Kamis, 28 Desember 2017

Tergila-gila dengan Topokki: Si Putih Kenyal Berbalut Saus Merah



Topokki, Sumber: maangchi.com
Seiring dengan memuncaknya pengaruh Hallyu (Korean Wave) sejak tahun 1990, turut memberikan dampak terhadap boomingnya band-band asal Korea selatan di Indonesia pada kisaran 2007 lalu. Hal-hal berbau Korea selatan mulai diminati, dimulai dari perfilman, produk elektronik, industri musik, budaya dan tak ketinggalan makanannya.

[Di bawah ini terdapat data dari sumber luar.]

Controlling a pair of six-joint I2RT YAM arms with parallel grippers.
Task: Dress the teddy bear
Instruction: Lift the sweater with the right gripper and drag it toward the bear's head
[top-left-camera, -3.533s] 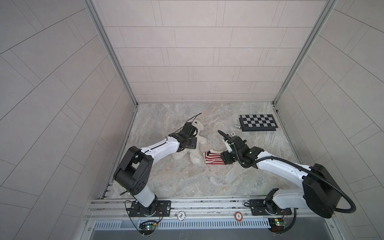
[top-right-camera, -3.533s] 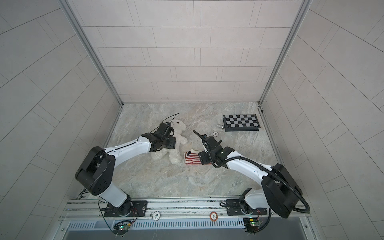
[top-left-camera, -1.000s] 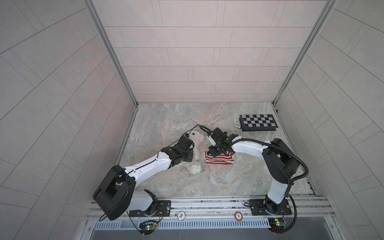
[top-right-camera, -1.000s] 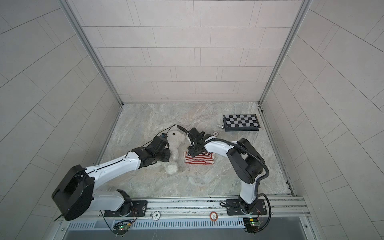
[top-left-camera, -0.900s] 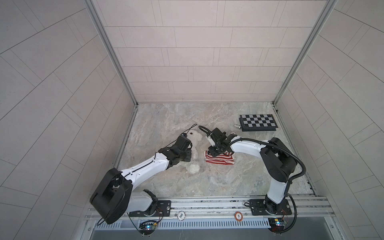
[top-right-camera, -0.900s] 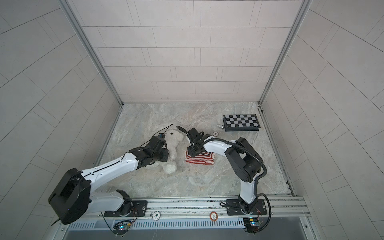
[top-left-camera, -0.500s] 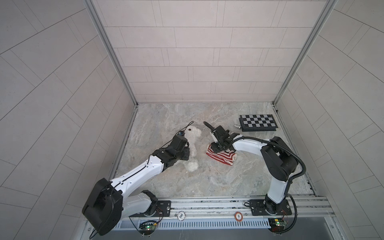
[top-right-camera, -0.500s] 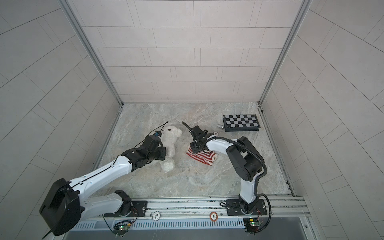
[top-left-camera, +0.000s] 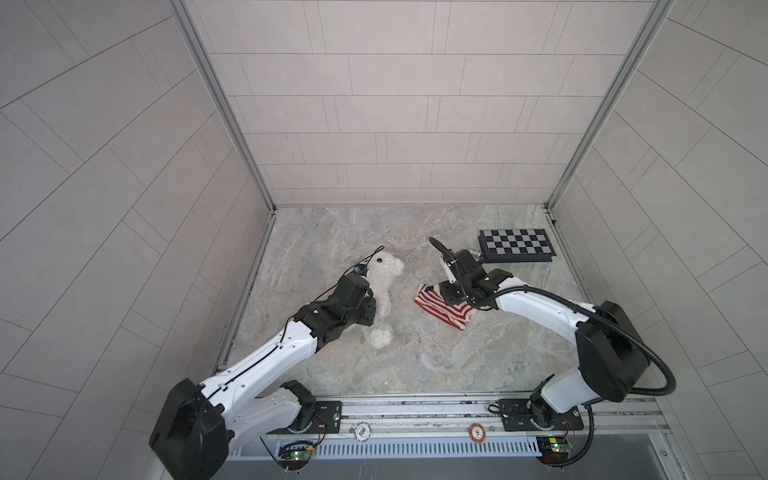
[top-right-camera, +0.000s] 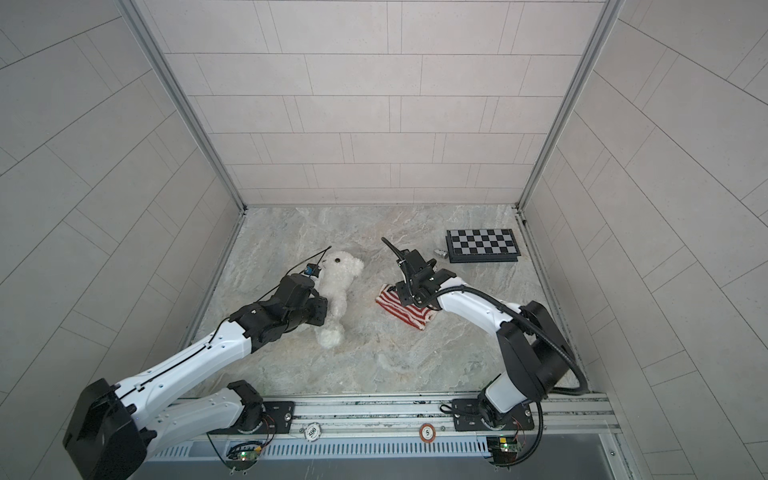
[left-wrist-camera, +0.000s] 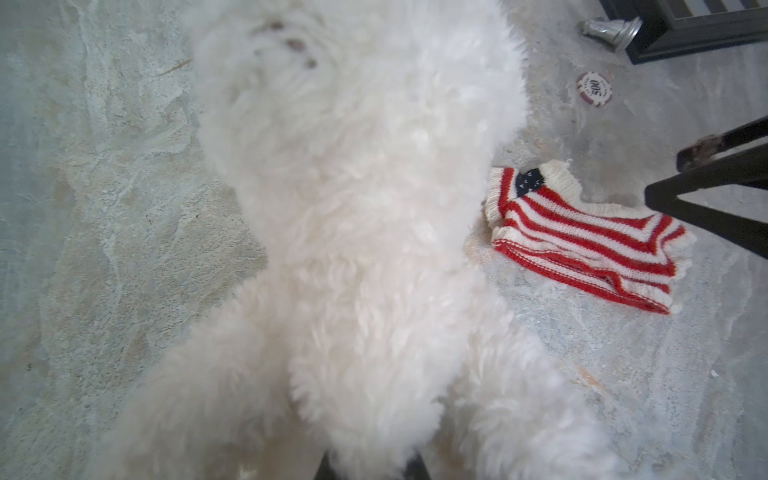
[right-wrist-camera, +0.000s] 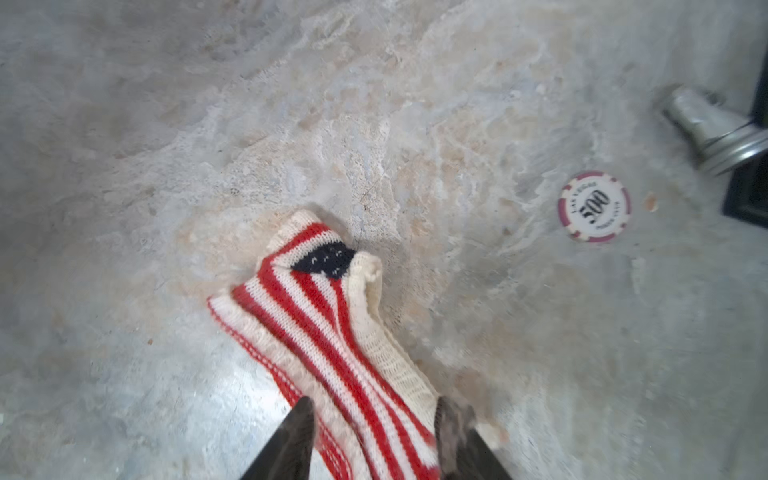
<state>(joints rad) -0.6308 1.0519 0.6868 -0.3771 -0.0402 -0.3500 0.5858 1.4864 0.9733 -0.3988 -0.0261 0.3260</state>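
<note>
Two pieces lie apart, so the dressing looks not yet begun. The left tool (top-left-camera: 368, 309) is clenched on the bare teddy bear (top-left-camera: 383, 286), which lies on the table (top-left-camera: 415, 365). Just beside it the striped sweater (top-left-camera: 440, 309) lies limp, with the right tool (right-wrist-camera: 372, 424) spread astride its end. Fur hides the left tool's tips.

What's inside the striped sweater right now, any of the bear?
No bear: the teddy bear is clear of the sweater. The right gripper has its fingers straddling one end. The sweater's inside is covered.
</note>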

Mungkin kebanyakan diantara kalian sudah banyak yang tahu dengan makanan-makanan Korea. Sekarang menu-menu khas negeri ginseng tersebut begitu mudah ditemukan dimana-mana dengan variasi harga yang cukup terjangkau. Tapi aku ingin sedikit cerita mengenai rasa penasaran yang pernah melandaku di tahun 2013. Pada saat itu, topokki masih agak sulit ditemukan. Kini topokki merupakan salah satu menu wajibku kalau mampir ke restoran Korea.

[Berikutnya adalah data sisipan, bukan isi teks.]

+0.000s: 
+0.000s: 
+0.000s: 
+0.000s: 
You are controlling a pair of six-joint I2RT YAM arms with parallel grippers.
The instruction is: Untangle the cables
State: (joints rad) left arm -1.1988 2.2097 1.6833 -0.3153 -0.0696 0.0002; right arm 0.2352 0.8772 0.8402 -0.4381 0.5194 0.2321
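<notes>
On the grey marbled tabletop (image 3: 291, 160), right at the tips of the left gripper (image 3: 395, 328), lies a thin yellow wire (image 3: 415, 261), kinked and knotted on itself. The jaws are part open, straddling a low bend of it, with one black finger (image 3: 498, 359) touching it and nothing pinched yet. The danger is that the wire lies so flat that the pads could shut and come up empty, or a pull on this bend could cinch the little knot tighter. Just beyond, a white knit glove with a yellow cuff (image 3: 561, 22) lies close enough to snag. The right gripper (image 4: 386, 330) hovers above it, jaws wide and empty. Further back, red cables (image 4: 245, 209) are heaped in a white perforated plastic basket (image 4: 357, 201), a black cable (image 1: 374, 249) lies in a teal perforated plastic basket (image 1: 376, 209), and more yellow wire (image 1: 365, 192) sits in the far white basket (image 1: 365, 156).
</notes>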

Kalau ditanya “Kenapa harus topokki? Bukan jajangmyeon, gimbap atau kimchi?" Agak sulit untuk menjelaskannya. Tapi yang pasti aku penasaran karena ga dapat gambaran rasanya kayak apa. Kira-kira begitulah alasan utamaku.

Kue yang seperti Pasta
Tepatnya pada tahun 2013 lalu, aku mulai penasaran dengan satu makanan yang sering muncul di drama-drama Korea bernama kue beras pedas. Warnanya putih-putih panjang berbentuk silinder, berbalur saus merah yang menggoda. Waktu itu rasanya kepengen banget nyobain makanan yang ternyata bernama Tteokbokki itu atau kita tulis saja Topokki. Rasa penasaran yang menghantuiku dikarenakan makanan tersebut terlihat seperti menu pasta Penne Arrabbiata. Untuk sekedar info, Arrabiattta adalah  saus pedas khas Italia yang terbuat dari bawang putih, tomat dan cabai merah kering.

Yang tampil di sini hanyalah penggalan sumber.